Darou Mouhty, cadre pilote pour un programme de santé :
Une nouvelle approche pour combattre la mortalité maternelle et infantile Pour réduire de façon significative la mortalité maternelle et infantile, le district sanitaire de Darou Mouhty s’est fixé comme date butoir la fin de l’année 2008. A cet effet, un important programme a été lancé avec le soutien de la coopération américaine.
(Correspondance) - Comme presque tous les pays du Tiers-monde, le Sénégal est tout aussi préoccupé par la mortalité maternelle et infantile qui reste assez élevée. La situation est encore plus inquiétante dans les zones rurales. C’est la raison pour laquelle les autorités sanitaires du pays ‘entendent s’investir dans la lutte contre le mal à tous les niveaux où il se manifeste’. Le district sanitaire de Darou Mouhty a été choisi par les partenaires au développement du Sénégal comme commune pilote dans le cadre d’un programme qui vise à fournir plus de moyens aux agents de santé pour réduire le phénomène. C’est dans ce cadre que le représentant de l’Ong Intra Health (Usaid) a rappelé ‘que sa structure a dépensé beaucoup d'efforts et d'argent pour l’amélioration de la santé maternelle’, des efforts qui cependant restent encore insuffisants, ‘puisqu'on est aujourd'hui passé de 510 à 401 décès maternels pour 100 mille naissances vivantes’ en moyenne au Sénégal. Alors que la mortalité infantile ‘se situe à 35 pour mille’. Un constat qui fait dire à Thioub Faty Thiam Ndiaye qu’il faut ‘de nouvelles orientations, une nouvelle approche pour faire baisser ces chiffres alarmants en améliorant la qualité des soins de santé maternelle et infantile’. Et pour que cela puisse se réaliser, ‘une nouvelle politique sanitaire est obligatoire avec un peu plus de responsabilisation des districts sanitaires au niveau local’.

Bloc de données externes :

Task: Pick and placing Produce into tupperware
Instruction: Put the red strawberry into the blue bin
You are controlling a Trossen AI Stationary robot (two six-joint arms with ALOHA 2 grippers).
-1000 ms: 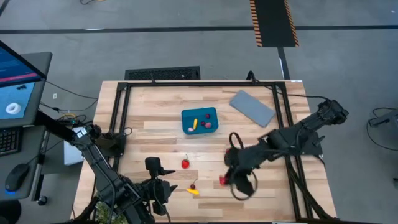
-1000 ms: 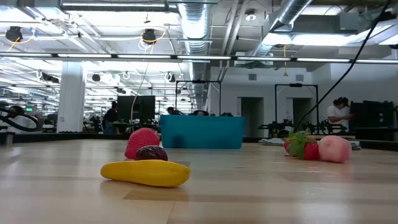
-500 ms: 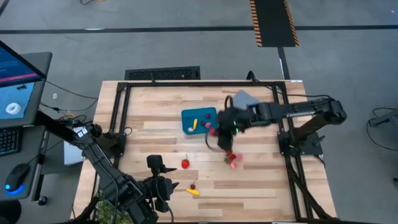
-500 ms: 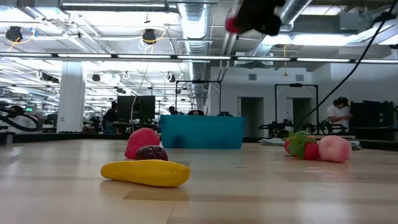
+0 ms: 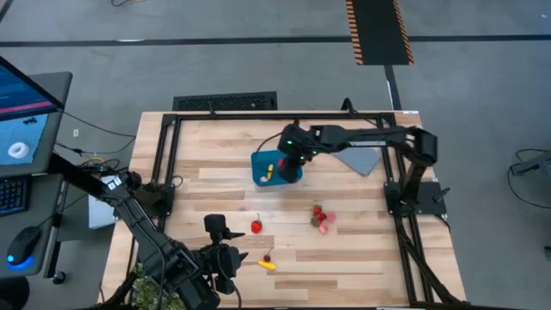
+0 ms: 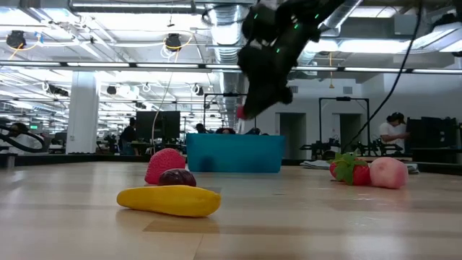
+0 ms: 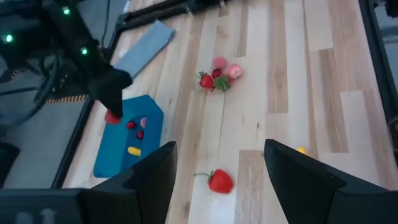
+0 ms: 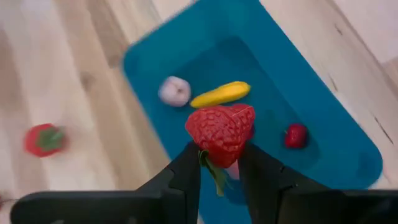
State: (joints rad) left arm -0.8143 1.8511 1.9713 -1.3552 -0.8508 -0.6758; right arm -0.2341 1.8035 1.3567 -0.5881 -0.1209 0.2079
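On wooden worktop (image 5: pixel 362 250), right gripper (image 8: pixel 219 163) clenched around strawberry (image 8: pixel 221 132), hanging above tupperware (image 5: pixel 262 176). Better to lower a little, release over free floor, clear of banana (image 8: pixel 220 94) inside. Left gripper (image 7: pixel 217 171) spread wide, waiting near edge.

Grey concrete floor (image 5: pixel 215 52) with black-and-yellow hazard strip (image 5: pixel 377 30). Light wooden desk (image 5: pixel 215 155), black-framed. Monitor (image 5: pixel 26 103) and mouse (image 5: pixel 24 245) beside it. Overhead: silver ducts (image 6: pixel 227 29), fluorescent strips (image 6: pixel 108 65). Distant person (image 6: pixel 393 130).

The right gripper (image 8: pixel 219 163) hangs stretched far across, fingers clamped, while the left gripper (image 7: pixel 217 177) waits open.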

Cette nouvelle démarche sera accompagnée de quatre composantes dont ‘les rôles et responsabilités des acteurs, les attentes en matière de performance, les ressources pour briser les barrières liées à l'offre et à la demande et enfin le suivi et la reconnaissance’. ‘C'est un document extrêmement important que nous avons élaboré sans nous fixer cependant des objectifs précis au niveau du district’, a expliqué le médecin-chef de district, Dr Moustapha Diop. Il s’agit, parmi ces objectifs, ‘d’augmenter de 10 % la qualité des produits distribués et de 60 % le niveau de la sensibilisation’.
Mais la lutte sera aussi axée sur la réduction de la morbidité et de la mortalité maternelle et infantile, ‘en portant le pourcentage d'accouchements effectués par un personnel qualifié à un taux de 30 %, et celui des femmes enceintes bénéficiaires de moustiquaires imprégnées à 90 %, tandis que le paludisme devra être prémuni de 90 % chez les enfants’. Et pour réaliser de tels résultats, le personnel sanitaire du district sera responsabilisé et aidé dans l’accomplissement de ses objectifs.